Point | (x, y) coordinates |
---|---|
O | (2.37, 4.43) |
A | (2.54, 4.13) |
B | (2.46, 4.58) |
C | (2.73, 4.29) |
Point | (x, y) coordinates |
---|---|
O | (2.37, 4.43) |
A | (2.54, 4.13) |
B | (2.46, 4.58) |
C | (2.73, 4.29) |
A comparison of the results of the two calculations shows the impact of adaptive step size and convergence test for the Newton corrector in Bertini as opposed to the fixed step size and fixed number of Newton iterations. Bertini calculated fewer physical solutions as our GPU code, but more effective designs. This is likely due to the fact that Bertini checks for paths crossing, whereas the GPU does not. If two paths cross, it is possible for one path to jump to the other, resulting in a repeated solution. When calculating the number of effective solutions in the GPU we removed duplicate solutions. Thus, the GPU calculation provides 85 effective designs in 63 s compared to 455 effective designs in just over 2 h of computation.
While it might be tempting to assume using 5000 threads should be 625 times faster than eight threads, it is important to note that GPU and CPU threads are not the same. The base clock speed for an Nvidia M2000 GPU is 1126 MHz while the clock speed for an Intel Xeon CPU is 2.10 GHz. Additionally, CUDA requires threads to be grouped up into blocks, where each block is processed by an SM, one warp at a time. The current GPU algorithm implementation uses only 25 threads per block, whereas on the Maxwell architecture 1024 threads can be executed simultaneously per block. This results in under-utilization of the GPU. More research into this area should be performed to further increase GPU performance.

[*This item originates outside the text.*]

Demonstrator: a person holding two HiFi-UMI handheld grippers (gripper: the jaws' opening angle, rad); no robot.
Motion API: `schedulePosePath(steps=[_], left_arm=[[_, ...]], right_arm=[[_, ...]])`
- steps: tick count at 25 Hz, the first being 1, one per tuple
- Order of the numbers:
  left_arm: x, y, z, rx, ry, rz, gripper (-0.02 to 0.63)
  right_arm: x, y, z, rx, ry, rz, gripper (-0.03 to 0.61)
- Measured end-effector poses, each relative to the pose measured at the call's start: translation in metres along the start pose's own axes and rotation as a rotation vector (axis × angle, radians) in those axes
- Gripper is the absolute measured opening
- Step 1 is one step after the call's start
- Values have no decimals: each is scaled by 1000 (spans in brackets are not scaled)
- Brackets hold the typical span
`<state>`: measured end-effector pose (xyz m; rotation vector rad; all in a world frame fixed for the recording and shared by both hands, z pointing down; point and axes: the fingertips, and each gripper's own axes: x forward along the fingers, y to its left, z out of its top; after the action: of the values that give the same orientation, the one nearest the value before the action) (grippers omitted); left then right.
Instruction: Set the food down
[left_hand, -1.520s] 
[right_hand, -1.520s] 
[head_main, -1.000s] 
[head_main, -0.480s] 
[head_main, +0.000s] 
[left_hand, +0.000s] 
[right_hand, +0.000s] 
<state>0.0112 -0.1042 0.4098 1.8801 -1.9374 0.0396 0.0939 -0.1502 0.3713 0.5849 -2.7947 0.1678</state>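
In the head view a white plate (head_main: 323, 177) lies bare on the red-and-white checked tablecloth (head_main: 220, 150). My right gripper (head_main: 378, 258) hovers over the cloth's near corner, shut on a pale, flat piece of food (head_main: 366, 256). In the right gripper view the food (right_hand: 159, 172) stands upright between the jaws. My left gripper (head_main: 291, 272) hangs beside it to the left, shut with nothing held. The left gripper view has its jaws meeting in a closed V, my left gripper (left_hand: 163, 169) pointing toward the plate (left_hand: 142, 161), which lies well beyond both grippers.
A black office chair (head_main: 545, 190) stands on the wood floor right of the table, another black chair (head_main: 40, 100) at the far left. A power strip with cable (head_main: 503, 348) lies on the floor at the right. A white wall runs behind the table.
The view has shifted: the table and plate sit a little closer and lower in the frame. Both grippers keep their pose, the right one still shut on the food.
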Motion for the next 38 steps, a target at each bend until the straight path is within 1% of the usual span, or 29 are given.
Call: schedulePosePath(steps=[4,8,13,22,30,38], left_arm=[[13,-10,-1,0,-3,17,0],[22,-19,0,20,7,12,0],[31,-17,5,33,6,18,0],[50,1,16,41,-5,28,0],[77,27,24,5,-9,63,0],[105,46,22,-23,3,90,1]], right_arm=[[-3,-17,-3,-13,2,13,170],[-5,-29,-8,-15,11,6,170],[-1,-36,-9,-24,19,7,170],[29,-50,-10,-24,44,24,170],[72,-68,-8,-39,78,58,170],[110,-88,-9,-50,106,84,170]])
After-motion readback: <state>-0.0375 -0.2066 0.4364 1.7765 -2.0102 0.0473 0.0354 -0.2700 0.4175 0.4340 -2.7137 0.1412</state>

Additionally, it is important to note that Bertini is not optimized to be executed on instance of the same problem with different parameters. Bertini as a program has many file input/output operations that invariably slows the computation time down. It is important to mention that there is a program being developed called Paramotopy which is intended to be ran on the same problem with different parameters, but the program was unavailable at the time of this paper.
6 Conclusion
This paper presents an algorithm for numerical continuation on a GPU for the solution of the polynomial systems that arise in kinematic synthesis. In order to obtain the benefits of increased computational speed of a GPU the algorithm must run a single instruction set. This lead to a CUDA implementation of Runge–Kutta integration and LU decomposition corrector algorithms for the path tracker for execution on a GPU. In order to eliminate conditional statements that degrade the performance of the GPU, our algorithms use a constant step-size for prediction and a fixed number of iterations for correction. This trades accuracy of the path tracker for speed of computation. This is well-adapted to our application to numerical kinematic synthesis, where a large number of solutions must be generated to find a few effective designs.

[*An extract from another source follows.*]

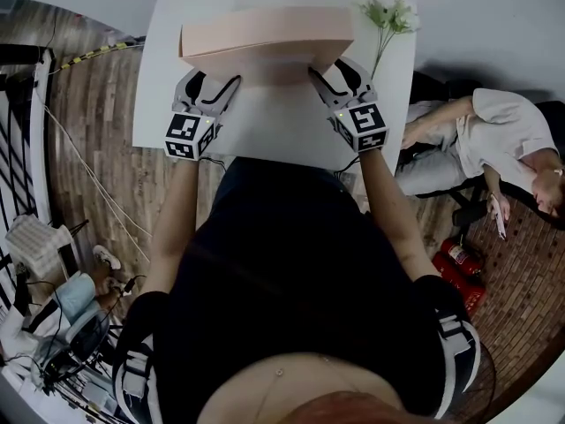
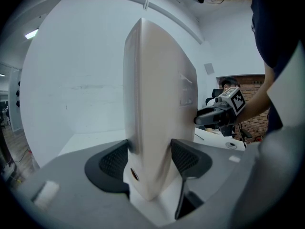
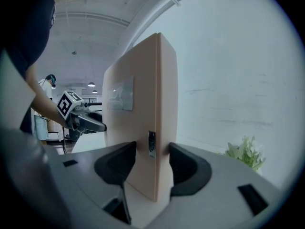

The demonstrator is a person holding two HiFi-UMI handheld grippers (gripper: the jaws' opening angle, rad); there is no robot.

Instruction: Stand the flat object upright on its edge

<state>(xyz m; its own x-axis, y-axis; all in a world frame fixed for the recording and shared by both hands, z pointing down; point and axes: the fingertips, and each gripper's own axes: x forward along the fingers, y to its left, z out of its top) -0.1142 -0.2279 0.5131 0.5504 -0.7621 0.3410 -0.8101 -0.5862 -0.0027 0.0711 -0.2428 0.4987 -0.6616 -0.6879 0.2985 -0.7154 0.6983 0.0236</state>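
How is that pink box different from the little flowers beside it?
The box is large and pinkish; the flowers are small, green and white. The left gripper and right gripper clamp the box upright by its ends; the flowers sit untouched at the white table's far right corner. Both share that table.

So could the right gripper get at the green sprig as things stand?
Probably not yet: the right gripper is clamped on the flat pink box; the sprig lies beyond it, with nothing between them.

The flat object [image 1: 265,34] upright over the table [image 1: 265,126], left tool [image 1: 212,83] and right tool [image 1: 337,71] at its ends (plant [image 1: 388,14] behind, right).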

A comparison of the performance of our algorithm on 5000 GPU threads with the execution of the software Bertini on eight threads of Lenovo workstation shows a speed up of 120 times. The impact of the trade-off between speed and accuracy can be seen in the fewer number of effective solutions found by the GPU 85 compared with 455 by Bertini. It seems further research is needed to increase speed using a GPU and maintain accuracy.

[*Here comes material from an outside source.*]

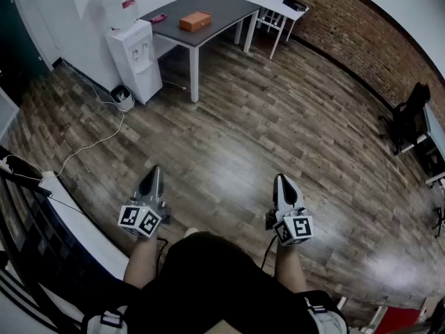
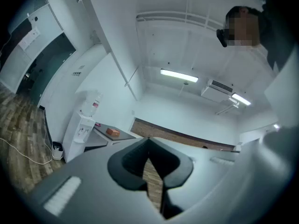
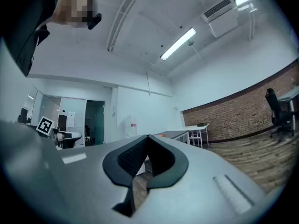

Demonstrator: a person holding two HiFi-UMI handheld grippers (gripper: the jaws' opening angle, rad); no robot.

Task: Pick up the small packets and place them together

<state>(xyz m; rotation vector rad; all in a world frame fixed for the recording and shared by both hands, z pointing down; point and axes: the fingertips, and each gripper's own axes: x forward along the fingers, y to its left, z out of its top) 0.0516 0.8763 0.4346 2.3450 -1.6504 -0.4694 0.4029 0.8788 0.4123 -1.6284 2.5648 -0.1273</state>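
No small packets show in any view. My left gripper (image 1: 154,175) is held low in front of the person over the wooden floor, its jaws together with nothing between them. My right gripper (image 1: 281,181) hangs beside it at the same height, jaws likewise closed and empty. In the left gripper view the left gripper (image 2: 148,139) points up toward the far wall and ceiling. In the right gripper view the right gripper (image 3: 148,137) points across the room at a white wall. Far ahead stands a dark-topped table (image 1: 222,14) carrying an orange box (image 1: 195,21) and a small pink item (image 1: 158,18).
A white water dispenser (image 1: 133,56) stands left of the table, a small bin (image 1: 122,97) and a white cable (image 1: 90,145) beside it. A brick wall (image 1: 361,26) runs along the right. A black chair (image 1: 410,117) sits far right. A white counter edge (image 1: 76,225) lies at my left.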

Data Availability Statement
The datasets generated and supporting the findings of this article are obtainable from the corresponding author upon reasonable request. The authors attest that all data for this study are included in the paper. Data provided by a third party are listed in Acknowledgments.
Acknowledgment
This material is based on work supported by the National Science Foundation under Grant No. 1636017.